Still, as long as he performs for the Red Bulls - seeing as how precious few others in their employ actually do - it's not any more likely New York fans will turn on him than I'm likely to denounce Landon Donovan for admitting he was a whining diver in his youth.
But since sports morality is pretty much a modern form of trial by combat, I'm thrilled that Red Bulls losing makes it slightly more likely that Rodgers will be fined into penury for that stunt, just like it's slightly more likely that Red Bull will ship Rafa Marquez off somewhere we don't have to put up with him.
Speaking of trial by combat - I'm about the ten millionth person to say this, but gosh, thank God we're having the semifinals three days after the quarterfinals, just so we can respect the FIFA calendar. (It's like the Maya calendar, only the apocalypse is ongoing.) Jurgen called up exactly five MLSers for the friendlies next week, exactly one of whom will still be doing anything with his club this season.

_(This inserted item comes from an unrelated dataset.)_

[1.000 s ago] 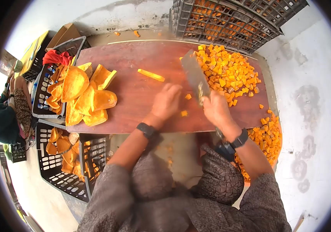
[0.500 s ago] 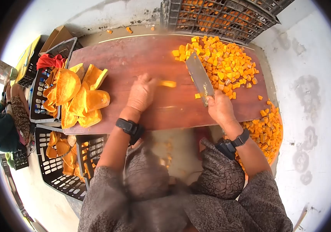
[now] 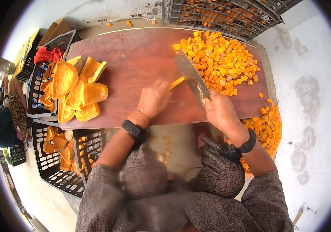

Boy, it's a good thing we're punting a weekend for the sake of Zurich. If we don't make Sepp Blatter happy, we might not get to host the World Cup.
Look, I realize there are some common sense precautions MLS can take to avoid things like World Cup qualifiers, but what's good for MLS is good for FIFA, not the other way round. Playoff games twice a week is not good for MLS. And you know what, FIFA doesn't care if MLS has playoffs the same weekend as some meaningless friendlies.
I know if we admit that, we'd have to also admit that it doesn't matter whether we stop at 20 teams, or whether we continue to have playoffs. I too have trouble believing that they don't stay up late at night in Europe worrying about MLS not having a single table like they do in Mexico. But there's a middle ground between forcing teams to do without players who were called up for important games, and providing fans with the best possible matchups.
LA-RSL should be a damn good game - it will probably be the real final. It therefore follows that it would be a better game if both teams were at full strength. Instead, both teams have to worry about missing crucial players, just so Bob Bradley would have four hundred players to choose from instead of three hundred and eighty. Was man made for the FIFA calendar, or was the FIFA calendar made for man?